> **EXERCISE**:
Exclude all pictures, then write out exactly the lines below from the first one through the line with "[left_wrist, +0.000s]".
-*-
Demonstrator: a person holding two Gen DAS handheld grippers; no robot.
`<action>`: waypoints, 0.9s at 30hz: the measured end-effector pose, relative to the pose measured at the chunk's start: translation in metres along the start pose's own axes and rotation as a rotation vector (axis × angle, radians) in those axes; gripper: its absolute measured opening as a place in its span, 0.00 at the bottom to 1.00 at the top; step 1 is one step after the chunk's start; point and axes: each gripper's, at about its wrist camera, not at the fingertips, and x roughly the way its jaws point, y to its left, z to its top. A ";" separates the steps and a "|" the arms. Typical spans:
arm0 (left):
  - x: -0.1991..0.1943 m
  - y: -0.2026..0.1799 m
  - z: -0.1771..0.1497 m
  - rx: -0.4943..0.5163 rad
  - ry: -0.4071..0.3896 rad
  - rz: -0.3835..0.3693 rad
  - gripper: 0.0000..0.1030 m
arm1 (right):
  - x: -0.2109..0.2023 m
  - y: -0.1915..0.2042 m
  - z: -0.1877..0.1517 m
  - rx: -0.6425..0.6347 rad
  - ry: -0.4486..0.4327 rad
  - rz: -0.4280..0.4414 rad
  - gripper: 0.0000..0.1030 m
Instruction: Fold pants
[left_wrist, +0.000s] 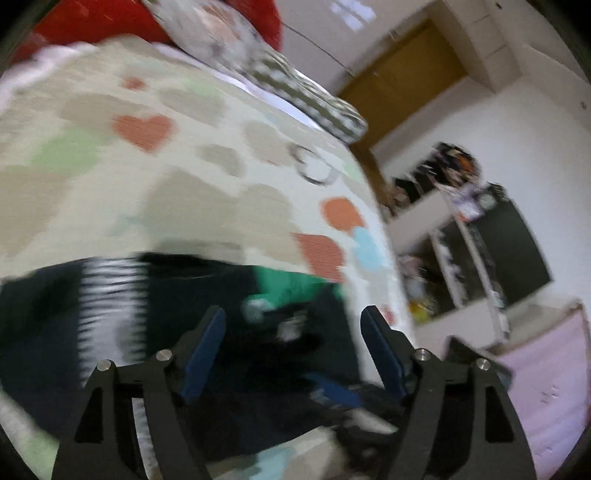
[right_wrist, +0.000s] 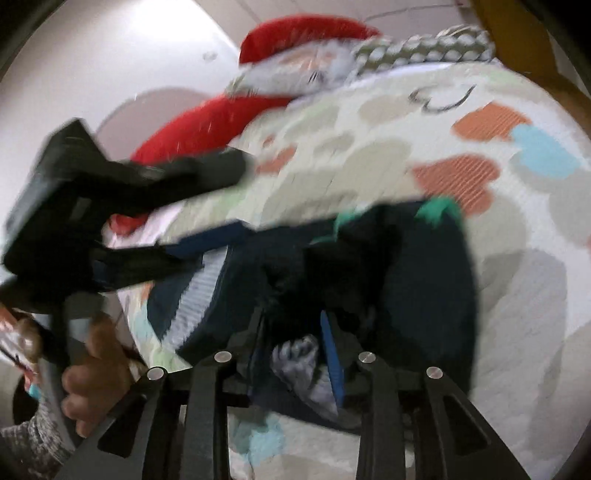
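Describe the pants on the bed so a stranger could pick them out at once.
Start at the bed, covered by a cream bedspread printed with hearts. Near its close edge lie the pants, a dark navy bundle. A white striped band and a bit of green set them apart from the red Santa pillow behind.

Dark navy pants (right_wrist: 424, 280) in a bunched heap on the heart-printed bedspread (right_wrist: 369, 155)

The cloth is dark navy, close to black in the folds, with a white-and-grey ribbed stripe running down one side and a patch of bright green showing at the far edge. In the left wrist view the same pants (left_wrist: 192, 295) spread low across the frame, stripe to the left and green patch to the right. They lie rumpled and partly doubled over, not flat. Blur hides which end is the waistband.
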 end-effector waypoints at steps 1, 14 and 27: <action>-0.012 0.005 -0.007 0.008 -0.031 0.057 0.73 | 0.000 0.005 -0.002 -0.020 0.005 -0.012 0.34; -0.053 0.055 -0.033 -0.022 -0.115 0.290 0.73 | -0.027 0.012 0.038 -0.002 -0.121 -0.210 0.15; -0.093 0.115 -0.039 -0.181 -0.197 0.377 0.73 | 0.007 0.013 0.035 0.051 -0.041 -0.109 0.26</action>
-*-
> **OUTPUT**:
Demonstrator: a person holding two Gen DAS handheld grippers; no robot.
`<action>`: waypoints, 0.9s at 30hz: the measured end-effector pose, relative to the pose measured at the chunk's start: translation in metres along the start pose's own axes and rotation as a rotation vector (axis × angle, radians) in those axes; gripper: its absolute measured opening as a place in its span, 0.00 at the bottom to 1.00 at the top; step 1 is one step after the chunk's start; point and axes: each gripper's, at about its wrist camera, not at the fingertips, and x roughly the way its jaws point, y to its left, z to its top. A ";" separates the steps and a "|" the arms. Typical spans:
arm0 (left):
  - x: -0.1991..0.1943 m
  - y: -0.2026..0.1799 m
  - z: -0.1771..0.1497 m
  - rx: -0.4943..0.5163 rad
  - ry: -0.4071..0.3896 rad
  - rz: -0.3835..0.3693 rad
  - gripper: 0.0000..0.1030 m
arm1 (right):
  - x: -0.2109..0.2023 m
  - y: -0.1915..0.2042 m
  - z: -0.1877..0.1517 m
  - rx: -0.6425..0.6347 rad
  - ry: -0.4486..0.4327 rad
  - rz: -0.4280..0.4414 rad
  - gripper: 0.0000..0.1030 m
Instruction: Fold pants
[left_wrist, +0.000s] 

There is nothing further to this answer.